_Exercise brief_
After locating the line with "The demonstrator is", reproduce it and all following lines of the listing below exactly, stopping only at the final line.

_Collected material_
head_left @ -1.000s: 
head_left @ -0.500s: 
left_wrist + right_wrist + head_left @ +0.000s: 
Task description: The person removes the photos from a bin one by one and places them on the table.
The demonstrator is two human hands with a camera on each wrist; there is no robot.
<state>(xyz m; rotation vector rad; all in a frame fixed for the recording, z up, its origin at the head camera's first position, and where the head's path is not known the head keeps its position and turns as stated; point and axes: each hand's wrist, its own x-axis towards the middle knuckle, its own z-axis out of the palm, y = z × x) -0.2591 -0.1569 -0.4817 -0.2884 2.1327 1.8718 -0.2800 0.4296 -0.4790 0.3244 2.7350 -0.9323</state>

_Response to the exercise_
The demonstrator is two human hands with a camera on each wrist; there is no robot.
<state>(xyz m; rotation vector rad; all in a frame fixed for the recording, z up, its origin at the head camera's first position, and where the head's path is not known the head keeps its position and turns as stated; point and axes: each hand's wrist, its own x-axis towards the middle knuckle, its own z-axis out of the palm, y = z × x) -0.2591 -0.1569 -0.4817 -0.2884 2.1327 1.8718 -0.2800 0.4296 -0.4790 0.3244 2.7350 -0.9323</state>

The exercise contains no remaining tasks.